Ciarán Mac an Bhaird

Photograph of a man wearing a navy suit gesturing while delivering a talk.

Ciarán Mac an Bhaird grew up on a small farm in Co. Monaghan, close to the border with Northern Ireland. He completed his undergraduate degree in Nua-Ghaeilge (Irish) and Mathematics, and then his Masters and PhD in Mathematics at Maynooth University. He was appointed Manager, later Director, of the Mathematics Support Centre and Lecturer (Assistant Professor) in the Department of Mathematics and Statistics at Maynooth University in 2007. He has lectured the History of Mathematics module since 2014. He has received multiple local, national and international awards in recognition of his teaching and support of students. He was a founding committee member of the Irish Mathematics Learning Support Network; he is a Council member of the British Society for the History of Mathematics (BSHM) and Chair of the BSHM Neumann Prize Committee. Ciarán conducts research in algebraic number theory, mathematics education and the history of mathematics.   

Topics

Ciarán is flexible about the mathematical topics he would cover. He usually discusses potential topics in advance with the class teacher, as he likes to get students involved in his classes. Thus, Ciarán adjusts the topic covered depending on students' mathematical level and skills. 

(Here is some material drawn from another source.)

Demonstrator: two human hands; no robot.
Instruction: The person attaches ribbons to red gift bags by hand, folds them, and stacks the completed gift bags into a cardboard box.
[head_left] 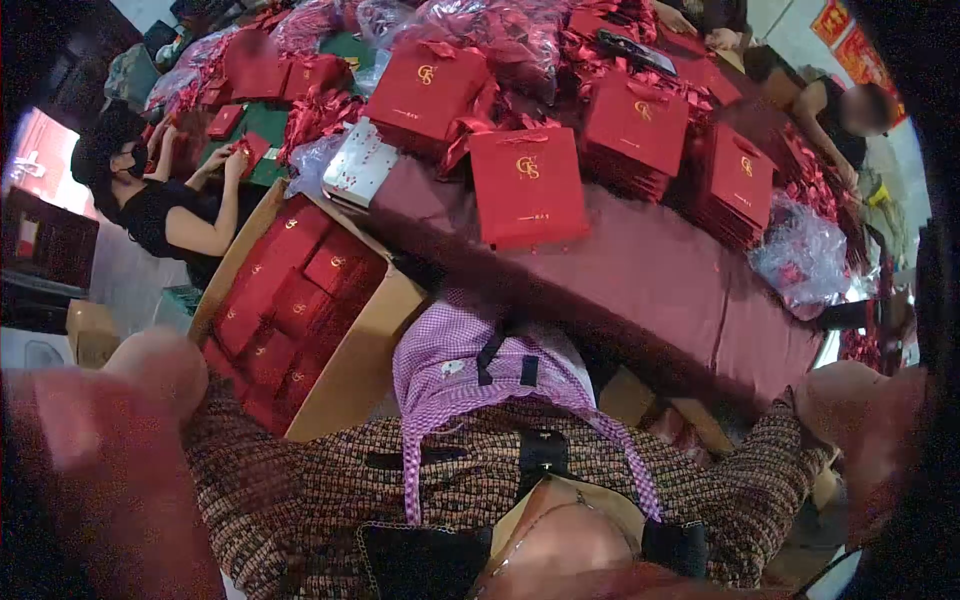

To date Ciarán has given over 50 talks for students from ages approximately 10 to 19. In these talks he focusses on examples from the History of Mathematics and on getting students to do calculations, figure out patterns and make discoveries. Some examples that he has used include:

  • Images of the Narmer Macehead from Ancient Egypt, where students figure out how to count using the Egyptian Simple Grouping System and then can read the numbers represented on the Macehead. This can lead to discussions on the influence and use (or misuse) of number in communications and publicity. 
  • Various discussions around the Golden Ratio. For example, students could measure certain lengths in their bodies, e.g. total arm length, arm length from elbow etc., and then calculate various ratios. We could discuss the idea of a ‘Golden Person’ (ratios being the Golden Ratio) and move on to the Fibonacci sequence, and an exploration of ratios. For more advanced students, we can explore limits, look at the intersection of a pentagon’s diagonals, and solving quadratics. 
  • Explorations in Geometric Algebra. For example, students prove the Pythagorean Theorem using four identical right-angled triangles (algebraic geometry). Similarly, students can consider how to prove the 'algebraic identity' called the difference of two squares, and then consider how to use this to speed up multiplication of 'large' numbers.

The list provided is not exhaustive, and Ciarán is happy to discuss other potential topics with teachers.